─── Recorded information

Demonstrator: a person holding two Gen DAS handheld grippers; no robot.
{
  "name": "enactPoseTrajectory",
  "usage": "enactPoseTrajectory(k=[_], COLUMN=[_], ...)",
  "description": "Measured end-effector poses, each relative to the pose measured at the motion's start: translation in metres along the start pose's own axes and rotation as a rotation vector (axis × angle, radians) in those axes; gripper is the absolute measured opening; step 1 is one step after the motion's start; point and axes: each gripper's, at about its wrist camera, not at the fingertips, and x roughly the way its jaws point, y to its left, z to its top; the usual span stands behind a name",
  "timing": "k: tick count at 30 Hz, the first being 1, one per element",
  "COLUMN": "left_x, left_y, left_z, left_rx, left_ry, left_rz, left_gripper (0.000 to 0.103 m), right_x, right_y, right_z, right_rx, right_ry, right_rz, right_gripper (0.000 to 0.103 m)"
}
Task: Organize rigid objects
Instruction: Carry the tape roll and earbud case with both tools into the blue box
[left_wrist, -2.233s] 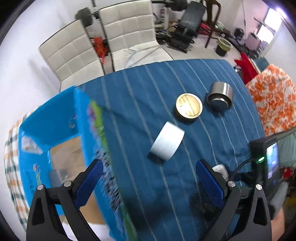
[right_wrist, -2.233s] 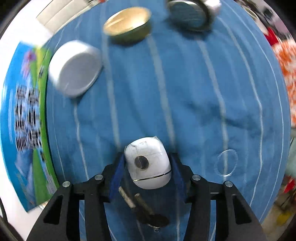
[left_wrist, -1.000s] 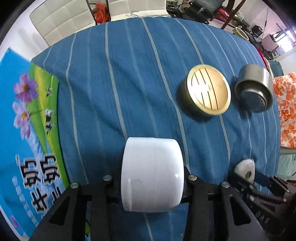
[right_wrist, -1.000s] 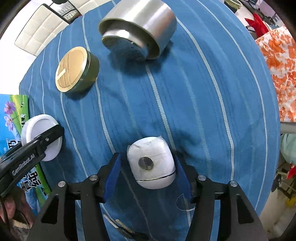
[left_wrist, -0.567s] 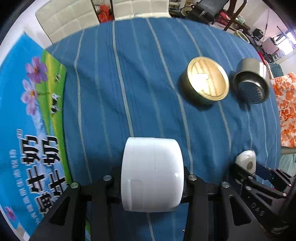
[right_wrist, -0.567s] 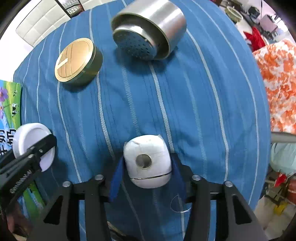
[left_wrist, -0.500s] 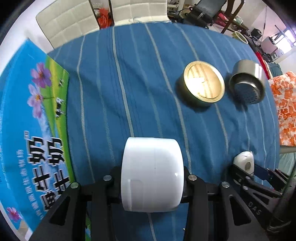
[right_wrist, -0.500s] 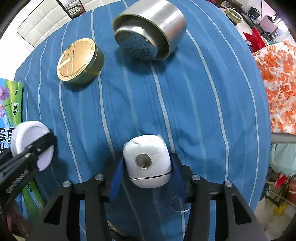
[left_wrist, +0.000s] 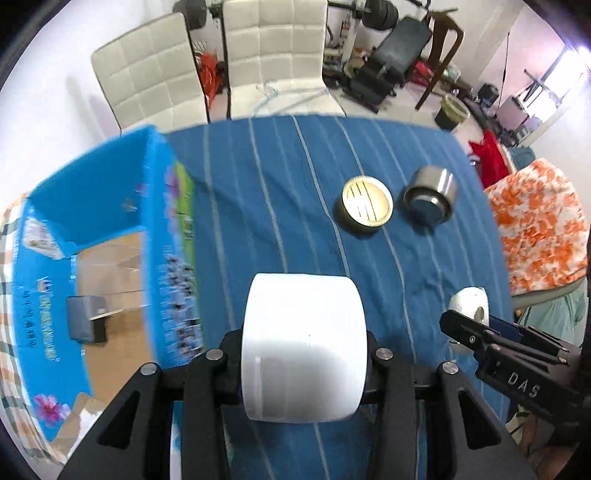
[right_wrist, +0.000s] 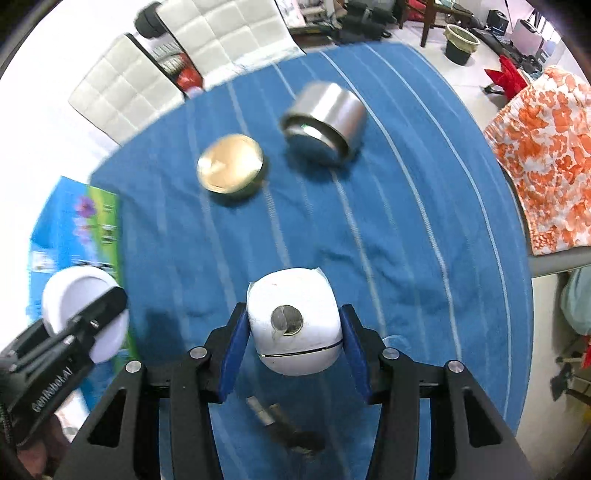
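Observation:
My left gripper (left_wrist: 303, 363) is shut on a white round jar (left_wrist: 303, 347), held above the blue striped tablecloth. My right gripper (right_wrist: 293, 341) is shut on a white rounded case (right_wrist: 293, 325) with a metal disc on its face. The case also shows in the left wrist view (left_wrist: 469, 302), and the jar in the right wrist view (right_wrist: 79, 306). A gold round tin (left_wrist: 366, 209) and a steel cup on its side (left_wrist: 429, 199) lie on the cloth ahead. An open blue cardboard box (left_wrist: 107, 236) stands at the left.
A small grey object (left_wrist: 86, 323) lies inside the box. Keys (right_wrist: 284, 428) lie on the cloth under my right gripper. Two white chairs (left_wrist: 207, 66) stand behind the table. An orange floral cloth (left_wrist: 539, 229) hangs at the right.
Both grippers have lifted and pulled back with their loads. The left view has tilted up, so the box's open inside and the chairs are in view; the tin and cup look farther away.

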Motion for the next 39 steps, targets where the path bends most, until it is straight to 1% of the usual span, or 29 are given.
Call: enactPoseTrajectory(k=[2,3,4,6,7,10,13,17,18,20,21,24,26,29,32,39], left_x=[-0.02,-0.026,-0.036,-0.044,-0.054,-0.063,-0.059,-0.038,-0.032,-0.021,-0.014,0.003,0.011,0.022,0.035,0.065], left_y=[0.019,0.018,0.03,0.046,0.062,0.095,0.136,0.174,0.18,0.197,0.202,0.213,0.218,0.22,0.224,0.226], left_z=[-0.001,0.006,0.005,0.004,0.001,-0.014,-0.033,-0.055,-0.059,-0.07,-0.074,-0.083,-0.086,-0.086,-0.084,-0.08], left_rx=[-0.019,-0.027,-0.041,-0.063,-0.081,-0.108,-0.158,-0.224,-0.24,-0.271,-0.285,-0.309,-0.311,-0.324,-0.344,-0.361], left_ry=[-0.03,-0.038,-0.05,-0.063,-0.071,-0.078,-0.059,-0.001,0.011,0.045,0.056,0.099,0.112,0.127,0.143,0.206], left_rz=[-0.006,-0.002,0.001,0.015,0.026,0.069,0.113,0.13,0.127,0.112,0.101,0.08,0.069,0.052,0.044,0.037], left_gripper=[0.037,0.037,0.037,0.037,0.037,0.037,0.037,0.037,0.037,0.037,0.037,0.037,0.037,0.037,0.037,0.037], right_x=[-0.019,-0.028,-0.036,-0.052,-0.059,-0.071,-0.07,-0.061,-0.054,-0.046,-0.036,-0.012,0.012,0.05,0.08,0.126], right_y=[0.012,0.02,0.026,0.044,0.057,0.098,0.147,0.213,0.233,0.257,0.273,0.298,0.312,0.323,0.33,0.34], right_z=[-0.005,-0.008,-0.01,-0.017,-0.021,-0.031,-0.036,-0.048,-0.051,-0.054,-0.055,-0.053,-0.05,-0.044,-0.042,-0.04], right_rx=[0.0,0.0,-0.003,-0.013,-0.019,-0.049,-0.085,-0.152,-0.174,-0.204,-0.219,-0.249,-0.258,-0.243,-0.225,-0.224], right_ry=[-0.02,-0.029,-0.032,-0.039,-0.037,-0.031,-0.014,0.033,0.047,0.069,0.094,0.134,0.174,0.246,0.281,0.314], right_rz=[0.043,0.068,0.089,0.136,0.166,0.243,0.297,0.338,0.335,0.328,0.322,0.288,0.263,0.247,0.221,0.139], right_gripper=[0.052,0.052,0.052,0.052,0.052,0.052,0.052,0.052,0.052,0.052,0.052,0.052,0.052,0.052,0.052,0.052])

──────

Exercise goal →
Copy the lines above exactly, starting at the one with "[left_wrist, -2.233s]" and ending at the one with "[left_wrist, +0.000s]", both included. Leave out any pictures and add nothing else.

Answer to the exercise →
[left_wrist, -2.233s] 
[right_wrist, -2.233s] 
[left_wrist, -1.000s] 
[right_wrist, -1.000s] 
[left_wrist, -0.567s] 
[right_wrist, -0.567s] 
[left_wrist, -0.500s] 
[right_wrist, -0.500s] 
[left_wrist, +0.000s] 

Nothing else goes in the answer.